No more than 36 hours from initial presentation, the patient received morphine 0.3 mg intrathecal anesthesia and subsequently underwent repeat classical cesarean delivery at 27 weeks and 1 day for HELLP and IUGR. Her condition was further complicated by intraoperative disseminated intravascular coagulation (DIC) treated with intraoperative blood transfusion products including 2 units of packed red blood cells (PRBCs), 2 units of fresh frozen plasma (FFP), and platelets leading to a noticeable decrease in intraoperative bleeding. The patient delivered a male neonate with weight of 596 grams and APGARs of 7 and 9 in 1 minutes and 5 minutes, respectively, and was transferred to the neonatal intensive care unit (NICU) in stable condition.

On postoperative day 1 (POD 1), her DIC appeared to be resolving and lab values showed improvement: ALT 63 IU/L, AST 39 IU/L, and Plt 142 K/mm3. She had an unremarkable postoperative recovery and was discharged on postoperative day 2 on Methyldopa (Aldomet) 500 mg BID and a follow-up appointment in the clinic in 2 days for staple removal and blood pressure check.

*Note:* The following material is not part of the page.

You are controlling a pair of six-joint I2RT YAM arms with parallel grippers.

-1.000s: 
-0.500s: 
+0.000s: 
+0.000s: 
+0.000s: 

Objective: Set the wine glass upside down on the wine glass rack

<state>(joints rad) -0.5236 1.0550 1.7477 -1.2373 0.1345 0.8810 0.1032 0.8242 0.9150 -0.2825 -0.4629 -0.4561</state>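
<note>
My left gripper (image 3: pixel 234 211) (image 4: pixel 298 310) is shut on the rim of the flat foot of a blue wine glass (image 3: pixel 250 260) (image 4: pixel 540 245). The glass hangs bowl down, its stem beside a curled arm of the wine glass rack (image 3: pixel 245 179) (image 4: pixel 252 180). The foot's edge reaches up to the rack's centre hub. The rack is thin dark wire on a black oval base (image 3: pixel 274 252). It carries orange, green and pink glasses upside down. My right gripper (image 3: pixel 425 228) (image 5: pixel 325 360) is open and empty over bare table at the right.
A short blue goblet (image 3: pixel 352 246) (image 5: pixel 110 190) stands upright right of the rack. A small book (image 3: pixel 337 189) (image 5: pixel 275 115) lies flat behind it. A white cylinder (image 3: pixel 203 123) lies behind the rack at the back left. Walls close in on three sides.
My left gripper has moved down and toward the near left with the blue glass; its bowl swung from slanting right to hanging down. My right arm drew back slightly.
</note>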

On postoperative day 4, the patient returned to clinic with severe headache for 1 day, photophobia, blood soaked bandages, and an initial blood pressure of 169/78 mmHg. She denied any upper abdominal pain. The patient was immediately admitted to the inpatient service and started on magnesium sulfate drip and Methyldopa (Aldomet) 500 mg BID improving the blood pressure to 140s/80s mmHg. PIH lab values were sent (ALT 51 IU/L, AST 45 IU/L, and Plt 184 K/mm3) and CT scan of the head without contrast ordered to rule out any intracranial bleeding or hemorrhage.

CT scan of brain without contrast (please see Figure 1) showed mild density in the left horizontal fissure, as well as Sylvian fissure, consistent with a mild subarachnoid hemorrhage. An intensive care unit (ICU) consult was placed and patient immediately transferred to ICU and started on labetalol IV drip followed by nicardipine IV drip with neurosurgery consult. Further imaging by CT-angiogram, magnetic resonance angiography (MRA), and magnetic resonance venography (MRV) were inconclusive. The patient had a cerebral angiogram in the catheterization lab, which confirmed subarachnoid hemorrhage (SAH) due to a bleeding intracranial aneurysm.

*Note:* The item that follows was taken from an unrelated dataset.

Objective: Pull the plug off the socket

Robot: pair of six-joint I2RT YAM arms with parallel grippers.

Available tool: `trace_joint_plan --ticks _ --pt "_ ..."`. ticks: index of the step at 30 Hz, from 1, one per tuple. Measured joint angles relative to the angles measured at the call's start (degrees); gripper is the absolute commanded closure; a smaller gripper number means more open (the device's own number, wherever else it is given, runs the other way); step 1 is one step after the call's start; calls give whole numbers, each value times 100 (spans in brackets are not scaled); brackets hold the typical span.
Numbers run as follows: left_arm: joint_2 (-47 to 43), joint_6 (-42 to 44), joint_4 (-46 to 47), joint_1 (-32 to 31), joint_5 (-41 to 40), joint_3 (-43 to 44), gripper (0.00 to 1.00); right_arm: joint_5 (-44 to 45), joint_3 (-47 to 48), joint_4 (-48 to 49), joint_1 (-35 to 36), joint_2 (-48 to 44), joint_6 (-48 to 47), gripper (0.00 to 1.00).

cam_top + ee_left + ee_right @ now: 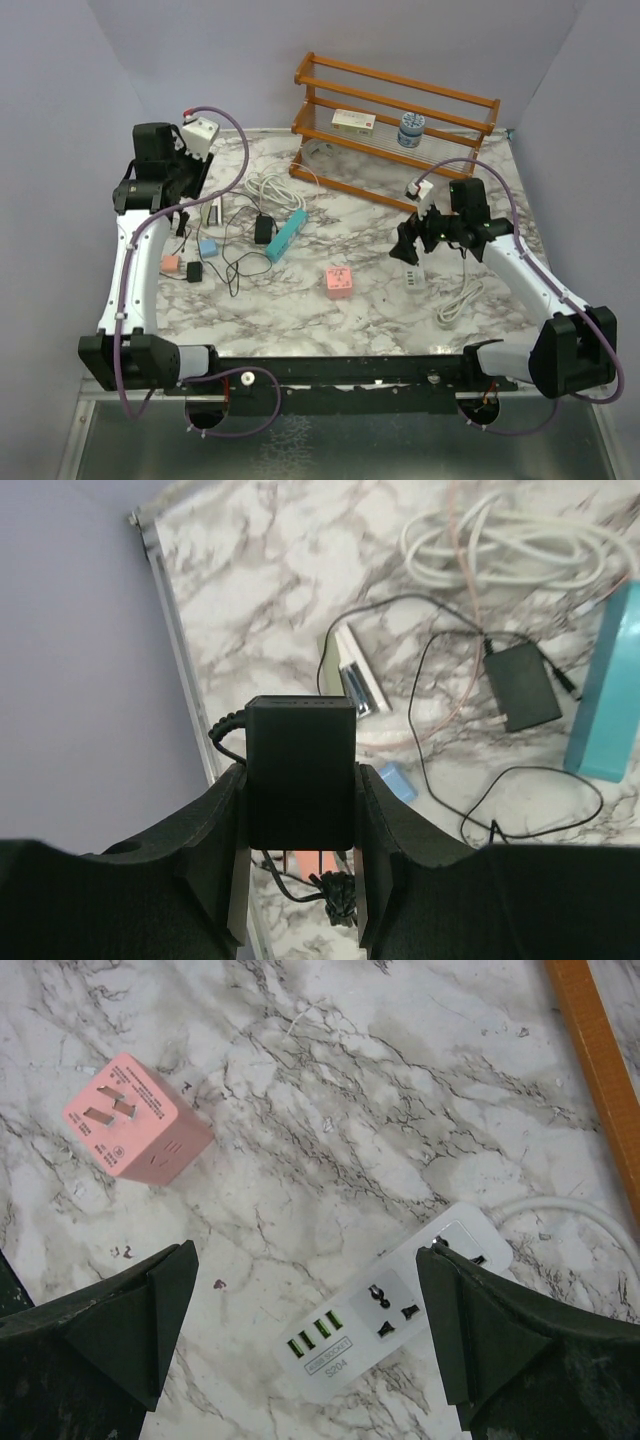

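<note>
My left gripper point(300, 790) is shut on a black plug point(300, 770), its pads against both sides. A black cable runs off the plug's left side. Thin pins show at the plug's underside, and a salmon socket block point(312, 863) lies on the table beneath; I cannot tell if they touch. In the top view the left gripper point(186, 218) hangs at the far left, above the salmon block point(170, 264). My right gripper point(305, 1310) is open and empty over a white power strip point(400, 1310), which also shows in the top view point(414, 277).
A pink cube socket point(338, 282) sits mid-table. A teal power strip point(285, 235), a black adapter point(264, 229), a coiled white cable point(272, 188), a small blue block point(208, 247) and a white adapter point(211, 211) lie near the left gripper. A wooden rack point(395, 130) stands at the back.
</note>
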Motion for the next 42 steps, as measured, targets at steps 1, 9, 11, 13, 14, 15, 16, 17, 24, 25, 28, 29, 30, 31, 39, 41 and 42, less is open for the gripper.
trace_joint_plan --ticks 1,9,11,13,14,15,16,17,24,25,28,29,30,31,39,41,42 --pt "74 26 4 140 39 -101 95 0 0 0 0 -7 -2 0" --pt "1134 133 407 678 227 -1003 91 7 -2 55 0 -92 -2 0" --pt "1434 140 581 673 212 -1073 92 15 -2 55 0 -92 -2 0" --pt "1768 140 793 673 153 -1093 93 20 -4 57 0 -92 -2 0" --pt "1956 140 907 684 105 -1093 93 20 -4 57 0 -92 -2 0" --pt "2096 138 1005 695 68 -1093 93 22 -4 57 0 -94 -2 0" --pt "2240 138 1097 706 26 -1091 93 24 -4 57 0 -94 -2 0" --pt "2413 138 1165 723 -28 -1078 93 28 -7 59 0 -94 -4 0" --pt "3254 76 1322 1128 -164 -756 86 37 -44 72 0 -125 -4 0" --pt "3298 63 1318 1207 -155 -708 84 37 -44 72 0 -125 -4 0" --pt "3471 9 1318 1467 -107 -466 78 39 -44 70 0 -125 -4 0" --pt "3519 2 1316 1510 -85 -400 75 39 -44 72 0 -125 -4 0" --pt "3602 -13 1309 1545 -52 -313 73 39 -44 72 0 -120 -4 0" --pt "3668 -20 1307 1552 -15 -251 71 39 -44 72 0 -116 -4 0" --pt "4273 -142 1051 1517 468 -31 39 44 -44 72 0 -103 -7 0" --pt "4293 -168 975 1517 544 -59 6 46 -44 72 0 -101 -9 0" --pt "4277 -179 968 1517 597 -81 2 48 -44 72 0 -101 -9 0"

The patient was transferred to a tertiary level of care facility and underwent attempted placement of endovascular aneurysm coiling (coil embolization) by interventional radiology (IR) followed by successful left pterional/temporal craniotomy and surgical clipping of the left middle cerebral artery (MCA) aneurysm (placement of intracranial aneurysmal clip) by neurosurgery (please see Figure 2).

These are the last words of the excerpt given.